(Beginning of Given material)

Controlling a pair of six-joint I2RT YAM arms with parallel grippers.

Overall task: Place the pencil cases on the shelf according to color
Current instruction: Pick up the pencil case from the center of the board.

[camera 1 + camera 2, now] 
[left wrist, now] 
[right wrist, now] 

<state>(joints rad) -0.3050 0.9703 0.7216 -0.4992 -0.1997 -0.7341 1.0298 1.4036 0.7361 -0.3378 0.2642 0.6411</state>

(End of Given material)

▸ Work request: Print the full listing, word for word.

▸ Exercise result:
Controlling a pair of six-joint I2RT YAM arms with parallel grippers.

Overall task: Place the pencil cases on the shelf according to color
Current instruction: Pick up the pencil case from the center of the board.

[camera 1 + camera 2, now] 
[left wrist, now] 
[right wrist, now] 

<state>(joints rad) -0.3050 0.9703 0.7216 -0.4992 -0.1997 -0.7341 1.0298 1.4036 0.7361 -0.3378 0.2642 0.6411</state>

No part of the exercise is left unanswered.